Moore v. State, 4D11–3451.

Decision Date21 November 2012
Docket NumberNo. 4D11–3451.,4D11–3451.
PartiesCharles MOORE, Appellant, v. STATE of Florida, Appellee.
CourtFlorida District Court of Appeals

OPINION TEXT STARTS HERE

Appeal of order denying rule 3.800 motion from the Circuit Court for the Seventeenth Judicial Circuit, Broward County; Martin J. Bidwill, Judge; L.T. Case No. 96–4600 CF10A.

Charles Moore, Florida City, pro se.

No appearance required for appellee.

Prior Report: 727 So.2d 941.

PER CURIAM.

The Defendant appeals an order summarily denying his rule 3.800(a) motion to correct illegal sentence. We affirm.

Although the trial court failed to attach portions of the record to refute the facially sufficient allegations, the same ground for relief was raised and rejected on direct appeal, Moore v. State, 727 So.2d 941 (Fla. 4th DCA 1998) (Table). The law of the case precludes its reconsideration now. See State v. McBride, 848 So.2d 287, 290–91 (Fla.2003); Hastings v. Krischer, 840 So.2d 267, 272 (Fla. 4th DCA 2003).

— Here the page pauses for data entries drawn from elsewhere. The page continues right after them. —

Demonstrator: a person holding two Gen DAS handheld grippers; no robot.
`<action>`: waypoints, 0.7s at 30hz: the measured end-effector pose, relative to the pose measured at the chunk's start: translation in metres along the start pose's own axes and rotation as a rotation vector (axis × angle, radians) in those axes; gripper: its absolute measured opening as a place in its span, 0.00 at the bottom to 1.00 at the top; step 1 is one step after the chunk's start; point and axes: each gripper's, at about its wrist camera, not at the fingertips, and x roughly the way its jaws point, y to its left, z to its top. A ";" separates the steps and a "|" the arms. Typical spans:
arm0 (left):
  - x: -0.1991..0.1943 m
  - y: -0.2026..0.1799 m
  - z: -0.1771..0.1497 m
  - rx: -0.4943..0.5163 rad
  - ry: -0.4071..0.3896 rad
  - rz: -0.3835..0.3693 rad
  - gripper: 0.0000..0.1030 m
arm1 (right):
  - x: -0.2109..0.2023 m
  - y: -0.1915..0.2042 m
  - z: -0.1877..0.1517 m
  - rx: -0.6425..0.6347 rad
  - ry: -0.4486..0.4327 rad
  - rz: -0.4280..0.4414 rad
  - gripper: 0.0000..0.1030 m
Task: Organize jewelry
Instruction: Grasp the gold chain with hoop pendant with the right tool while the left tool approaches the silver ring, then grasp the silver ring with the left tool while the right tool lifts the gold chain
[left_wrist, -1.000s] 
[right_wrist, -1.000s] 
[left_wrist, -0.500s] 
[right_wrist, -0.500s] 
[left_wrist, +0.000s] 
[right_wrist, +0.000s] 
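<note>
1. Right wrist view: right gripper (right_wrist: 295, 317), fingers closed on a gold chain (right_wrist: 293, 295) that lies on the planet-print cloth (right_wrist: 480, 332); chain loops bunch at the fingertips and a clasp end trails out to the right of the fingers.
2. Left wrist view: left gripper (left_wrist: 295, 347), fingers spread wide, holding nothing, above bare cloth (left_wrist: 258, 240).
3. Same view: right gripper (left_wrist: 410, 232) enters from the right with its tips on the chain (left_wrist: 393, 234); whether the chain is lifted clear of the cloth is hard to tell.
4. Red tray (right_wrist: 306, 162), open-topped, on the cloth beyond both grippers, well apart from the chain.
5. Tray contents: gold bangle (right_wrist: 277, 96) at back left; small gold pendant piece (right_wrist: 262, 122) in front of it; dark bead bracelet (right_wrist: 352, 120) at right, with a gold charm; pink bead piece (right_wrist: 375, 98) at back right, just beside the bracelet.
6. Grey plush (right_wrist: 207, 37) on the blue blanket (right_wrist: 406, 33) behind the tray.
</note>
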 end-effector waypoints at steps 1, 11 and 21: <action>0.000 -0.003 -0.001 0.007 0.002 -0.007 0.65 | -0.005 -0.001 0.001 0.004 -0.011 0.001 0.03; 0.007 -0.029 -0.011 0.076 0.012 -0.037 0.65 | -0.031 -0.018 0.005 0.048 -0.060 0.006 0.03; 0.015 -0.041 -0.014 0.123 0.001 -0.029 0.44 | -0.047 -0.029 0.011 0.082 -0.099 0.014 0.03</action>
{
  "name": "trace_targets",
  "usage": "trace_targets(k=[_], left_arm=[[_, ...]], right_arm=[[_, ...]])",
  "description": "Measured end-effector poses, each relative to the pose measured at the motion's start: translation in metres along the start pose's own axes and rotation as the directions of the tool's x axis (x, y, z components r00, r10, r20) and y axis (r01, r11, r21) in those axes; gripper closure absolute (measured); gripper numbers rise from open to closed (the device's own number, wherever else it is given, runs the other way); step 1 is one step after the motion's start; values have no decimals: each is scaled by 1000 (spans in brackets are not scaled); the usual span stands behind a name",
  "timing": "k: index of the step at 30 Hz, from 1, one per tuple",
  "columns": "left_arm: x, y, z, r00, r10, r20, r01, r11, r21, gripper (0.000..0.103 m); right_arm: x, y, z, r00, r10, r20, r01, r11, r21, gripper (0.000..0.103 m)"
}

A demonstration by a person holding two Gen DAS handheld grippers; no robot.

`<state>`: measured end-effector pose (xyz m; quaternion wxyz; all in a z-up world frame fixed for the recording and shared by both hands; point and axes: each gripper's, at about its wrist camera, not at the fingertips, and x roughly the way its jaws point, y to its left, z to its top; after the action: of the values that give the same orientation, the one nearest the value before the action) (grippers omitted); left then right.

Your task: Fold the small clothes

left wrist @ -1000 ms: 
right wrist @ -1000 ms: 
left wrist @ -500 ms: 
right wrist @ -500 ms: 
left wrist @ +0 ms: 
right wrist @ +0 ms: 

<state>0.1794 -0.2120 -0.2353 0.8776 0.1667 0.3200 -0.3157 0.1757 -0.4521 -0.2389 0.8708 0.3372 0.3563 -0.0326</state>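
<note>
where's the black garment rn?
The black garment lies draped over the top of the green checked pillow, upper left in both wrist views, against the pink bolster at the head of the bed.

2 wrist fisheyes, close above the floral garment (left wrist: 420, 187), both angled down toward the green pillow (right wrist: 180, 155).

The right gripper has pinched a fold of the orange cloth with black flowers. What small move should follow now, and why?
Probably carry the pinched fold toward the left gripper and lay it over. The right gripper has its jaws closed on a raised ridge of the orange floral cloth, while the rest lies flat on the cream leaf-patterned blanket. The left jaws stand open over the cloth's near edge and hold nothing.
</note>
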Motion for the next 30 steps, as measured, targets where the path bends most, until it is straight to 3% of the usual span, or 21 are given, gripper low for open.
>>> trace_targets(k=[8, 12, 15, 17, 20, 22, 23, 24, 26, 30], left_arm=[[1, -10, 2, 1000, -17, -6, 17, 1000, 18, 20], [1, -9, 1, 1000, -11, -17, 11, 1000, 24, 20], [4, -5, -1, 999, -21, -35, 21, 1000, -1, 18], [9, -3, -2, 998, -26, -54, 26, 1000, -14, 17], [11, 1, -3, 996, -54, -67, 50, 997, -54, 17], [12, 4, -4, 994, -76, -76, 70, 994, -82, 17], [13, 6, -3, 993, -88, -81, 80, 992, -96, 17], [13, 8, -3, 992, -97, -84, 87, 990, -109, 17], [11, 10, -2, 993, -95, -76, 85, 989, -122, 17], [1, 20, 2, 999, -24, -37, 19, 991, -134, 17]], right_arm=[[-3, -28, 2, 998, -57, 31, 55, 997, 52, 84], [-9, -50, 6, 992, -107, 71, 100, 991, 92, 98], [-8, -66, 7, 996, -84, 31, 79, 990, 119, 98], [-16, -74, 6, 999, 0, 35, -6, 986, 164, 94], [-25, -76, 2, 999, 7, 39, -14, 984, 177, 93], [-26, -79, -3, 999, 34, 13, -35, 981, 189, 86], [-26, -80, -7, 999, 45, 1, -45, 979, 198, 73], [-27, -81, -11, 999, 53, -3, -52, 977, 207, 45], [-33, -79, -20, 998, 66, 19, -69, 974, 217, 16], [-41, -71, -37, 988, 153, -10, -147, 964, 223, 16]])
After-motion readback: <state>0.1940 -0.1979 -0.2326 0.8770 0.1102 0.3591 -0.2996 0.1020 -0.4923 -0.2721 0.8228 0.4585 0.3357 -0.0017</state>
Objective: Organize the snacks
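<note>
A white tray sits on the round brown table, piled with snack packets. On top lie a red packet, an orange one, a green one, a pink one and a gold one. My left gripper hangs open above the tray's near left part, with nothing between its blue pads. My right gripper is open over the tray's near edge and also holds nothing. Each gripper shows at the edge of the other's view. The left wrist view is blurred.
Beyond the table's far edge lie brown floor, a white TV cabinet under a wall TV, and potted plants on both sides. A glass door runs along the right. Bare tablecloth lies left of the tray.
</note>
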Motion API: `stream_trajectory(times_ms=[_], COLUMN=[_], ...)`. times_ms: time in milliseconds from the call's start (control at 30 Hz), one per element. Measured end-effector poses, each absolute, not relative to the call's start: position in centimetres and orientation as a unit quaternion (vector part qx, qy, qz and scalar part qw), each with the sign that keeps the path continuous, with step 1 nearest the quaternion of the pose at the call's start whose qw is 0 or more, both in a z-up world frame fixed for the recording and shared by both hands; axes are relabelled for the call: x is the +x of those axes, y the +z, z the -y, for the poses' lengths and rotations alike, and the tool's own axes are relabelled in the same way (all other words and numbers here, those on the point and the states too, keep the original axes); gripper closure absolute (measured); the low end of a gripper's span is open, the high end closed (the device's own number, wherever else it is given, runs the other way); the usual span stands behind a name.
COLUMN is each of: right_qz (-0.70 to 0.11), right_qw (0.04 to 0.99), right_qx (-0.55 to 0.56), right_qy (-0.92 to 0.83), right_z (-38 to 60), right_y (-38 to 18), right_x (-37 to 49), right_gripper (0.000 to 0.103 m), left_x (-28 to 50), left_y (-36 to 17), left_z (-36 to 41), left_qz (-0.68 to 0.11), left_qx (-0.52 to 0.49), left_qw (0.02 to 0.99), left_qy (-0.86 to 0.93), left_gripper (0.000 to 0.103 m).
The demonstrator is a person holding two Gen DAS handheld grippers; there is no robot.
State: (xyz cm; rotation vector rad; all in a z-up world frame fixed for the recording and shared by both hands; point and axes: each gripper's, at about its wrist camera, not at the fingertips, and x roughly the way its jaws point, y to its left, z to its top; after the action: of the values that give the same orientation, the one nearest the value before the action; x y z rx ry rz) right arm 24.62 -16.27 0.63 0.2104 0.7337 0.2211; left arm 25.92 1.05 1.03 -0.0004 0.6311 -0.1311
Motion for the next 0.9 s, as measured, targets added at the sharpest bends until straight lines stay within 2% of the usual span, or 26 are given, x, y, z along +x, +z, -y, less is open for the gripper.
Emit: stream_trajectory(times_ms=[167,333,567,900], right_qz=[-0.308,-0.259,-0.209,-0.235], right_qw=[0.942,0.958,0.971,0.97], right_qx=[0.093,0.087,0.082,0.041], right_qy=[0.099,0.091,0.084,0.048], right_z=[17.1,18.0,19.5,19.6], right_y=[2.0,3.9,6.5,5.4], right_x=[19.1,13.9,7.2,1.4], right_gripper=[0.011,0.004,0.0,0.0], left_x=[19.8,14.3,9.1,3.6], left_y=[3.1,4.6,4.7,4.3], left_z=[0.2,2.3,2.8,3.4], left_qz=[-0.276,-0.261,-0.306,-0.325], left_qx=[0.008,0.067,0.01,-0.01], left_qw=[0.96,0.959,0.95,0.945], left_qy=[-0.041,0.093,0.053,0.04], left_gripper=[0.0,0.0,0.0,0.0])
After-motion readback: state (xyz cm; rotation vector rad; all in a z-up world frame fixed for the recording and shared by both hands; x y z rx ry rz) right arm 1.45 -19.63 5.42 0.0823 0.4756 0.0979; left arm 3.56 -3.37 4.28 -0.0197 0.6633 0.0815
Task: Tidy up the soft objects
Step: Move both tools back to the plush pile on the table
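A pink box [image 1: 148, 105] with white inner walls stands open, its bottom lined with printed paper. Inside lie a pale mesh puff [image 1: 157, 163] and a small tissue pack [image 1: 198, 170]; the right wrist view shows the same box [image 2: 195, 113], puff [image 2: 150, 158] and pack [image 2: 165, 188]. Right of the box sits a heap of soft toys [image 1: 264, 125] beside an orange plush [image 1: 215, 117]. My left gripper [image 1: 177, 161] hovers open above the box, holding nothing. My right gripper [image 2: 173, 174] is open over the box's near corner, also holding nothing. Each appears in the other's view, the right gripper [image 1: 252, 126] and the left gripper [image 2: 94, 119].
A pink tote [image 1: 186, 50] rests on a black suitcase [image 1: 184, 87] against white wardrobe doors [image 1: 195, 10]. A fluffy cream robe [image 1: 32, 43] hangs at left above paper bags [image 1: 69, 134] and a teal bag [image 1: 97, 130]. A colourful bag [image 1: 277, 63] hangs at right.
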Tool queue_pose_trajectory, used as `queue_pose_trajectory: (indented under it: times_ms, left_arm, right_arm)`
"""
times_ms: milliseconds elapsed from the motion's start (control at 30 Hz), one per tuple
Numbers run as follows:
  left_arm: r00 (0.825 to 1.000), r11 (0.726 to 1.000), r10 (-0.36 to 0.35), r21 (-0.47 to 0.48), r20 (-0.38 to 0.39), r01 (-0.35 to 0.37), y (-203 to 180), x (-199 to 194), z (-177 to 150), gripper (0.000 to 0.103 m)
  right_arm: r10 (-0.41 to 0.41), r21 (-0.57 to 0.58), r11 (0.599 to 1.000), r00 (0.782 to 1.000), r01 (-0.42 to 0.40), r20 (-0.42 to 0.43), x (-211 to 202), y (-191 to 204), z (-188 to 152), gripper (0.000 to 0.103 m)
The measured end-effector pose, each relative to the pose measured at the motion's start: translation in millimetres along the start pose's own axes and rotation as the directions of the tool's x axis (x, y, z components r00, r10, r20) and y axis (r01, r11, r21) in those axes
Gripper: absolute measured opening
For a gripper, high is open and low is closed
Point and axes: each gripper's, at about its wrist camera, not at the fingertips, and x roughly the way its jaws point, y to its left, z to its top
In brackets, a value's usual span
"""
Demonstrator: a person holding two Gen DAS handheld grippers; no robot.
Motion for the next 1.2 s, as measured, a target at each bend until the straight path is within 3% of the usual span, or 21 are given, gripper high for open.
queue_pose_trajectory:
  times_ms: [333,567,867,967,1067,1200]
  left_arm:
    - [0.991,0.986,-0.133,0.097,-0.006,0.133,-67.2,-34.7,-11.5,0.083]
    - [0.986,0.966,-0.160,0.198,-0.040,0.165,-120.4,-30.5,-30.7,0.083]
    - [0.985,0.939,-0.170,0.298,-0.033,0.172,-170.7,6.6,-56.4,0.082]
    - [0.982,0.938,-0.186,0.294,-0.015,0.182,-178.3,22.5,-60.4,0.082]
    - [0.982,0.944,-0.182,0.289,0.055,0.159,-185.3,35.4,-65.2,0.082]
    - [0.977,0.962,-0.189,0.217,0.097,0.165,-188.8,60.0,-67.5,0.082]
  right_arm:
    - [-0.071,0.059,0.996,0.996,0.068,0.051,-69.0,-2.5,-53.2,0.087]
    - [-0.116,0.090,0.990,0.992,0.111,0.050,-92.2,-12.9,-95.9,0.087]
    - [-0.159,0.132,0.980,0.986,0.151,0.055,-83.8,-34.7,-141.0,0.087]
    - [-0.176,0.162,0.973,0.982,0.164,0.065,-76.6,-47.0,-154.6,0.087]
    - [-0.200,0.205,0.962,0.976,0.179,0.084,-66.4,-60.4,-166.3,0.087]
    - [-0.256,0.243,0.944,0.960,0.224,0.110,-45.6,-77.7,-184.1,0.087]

If we were to reach the merits, we would still affirm. See Terry v. State, 808 So.2d 1249, 1252 (Fla.2002) ([I]f a defendant agrees to a hybrid split sentence as part of an otherwise valid plea agreement and the negotiated sentence does not exceed the statutory maximum for the particular offense involved, the court may impose incarceration under the guidelines followed by probation as an habitual offender.”).

Affirmed.

MAY, C.J., POLEN and CONNER, JJ., concur.